Work to complete
Take every line containing "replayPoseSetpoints" from the material and copy it.

*** Begin section ***

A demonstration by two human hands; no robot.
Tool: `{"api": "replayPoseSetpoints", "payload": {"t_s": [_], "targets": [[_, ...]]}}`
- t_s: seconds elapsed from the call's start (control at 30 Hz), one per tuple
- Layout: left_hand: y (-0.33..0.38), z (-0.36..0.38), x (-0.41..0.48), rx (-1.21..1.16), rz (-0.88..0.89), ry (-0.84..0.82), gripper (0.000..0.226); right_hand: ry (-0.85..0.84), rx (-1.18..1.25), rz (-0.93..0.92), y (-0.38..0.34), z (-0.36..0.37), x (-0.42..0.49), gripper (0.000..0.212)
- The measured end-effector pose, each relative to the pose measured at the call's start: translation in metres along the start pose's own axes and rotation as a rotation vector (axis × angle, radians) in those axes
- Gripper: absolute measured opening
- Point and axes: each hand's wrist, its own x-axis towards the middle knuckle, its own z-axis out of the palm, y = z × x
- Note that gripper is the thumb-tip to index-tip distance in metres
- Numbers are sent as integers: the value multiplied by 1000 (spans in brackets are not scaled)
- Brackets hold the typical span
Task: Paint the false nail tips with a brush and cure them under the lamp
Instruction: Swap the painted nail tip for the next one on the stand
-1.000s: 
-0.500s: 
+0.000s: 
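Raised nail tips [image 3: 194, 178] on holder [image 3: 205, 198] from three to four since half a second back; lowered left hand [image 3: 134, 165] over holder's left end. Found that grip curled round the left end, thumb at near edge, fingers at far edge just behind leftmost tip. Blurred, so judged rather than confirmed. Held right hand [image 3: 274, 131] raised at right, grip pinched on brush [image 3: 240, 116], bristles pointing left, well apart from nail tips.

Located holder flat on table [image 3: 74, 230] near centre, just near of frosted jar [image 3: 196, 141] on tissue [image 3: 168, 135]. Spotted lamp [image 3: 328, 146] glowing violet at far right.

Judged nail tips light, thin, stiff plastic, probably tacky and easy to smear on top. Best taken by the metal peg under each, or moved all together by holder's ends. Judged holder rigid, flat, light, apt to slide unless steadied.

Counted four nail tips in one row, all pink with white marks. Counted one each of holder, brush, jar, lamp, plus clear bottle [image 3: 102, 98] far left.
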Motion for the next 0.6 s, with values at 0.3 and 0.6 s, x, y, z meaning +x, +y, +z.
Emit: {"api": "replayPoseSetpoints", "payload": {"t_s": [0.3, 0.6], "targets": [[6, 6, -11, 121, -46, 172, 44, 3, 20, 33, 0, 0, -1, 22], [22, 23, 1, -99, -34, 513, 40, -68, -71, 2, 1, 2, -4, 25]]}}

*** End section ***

Written reply
Tool: `{"api": "replayPoseSetpoints", "payload": {"t_s": [_], "targets": [[_, ...]]}}`
Emit: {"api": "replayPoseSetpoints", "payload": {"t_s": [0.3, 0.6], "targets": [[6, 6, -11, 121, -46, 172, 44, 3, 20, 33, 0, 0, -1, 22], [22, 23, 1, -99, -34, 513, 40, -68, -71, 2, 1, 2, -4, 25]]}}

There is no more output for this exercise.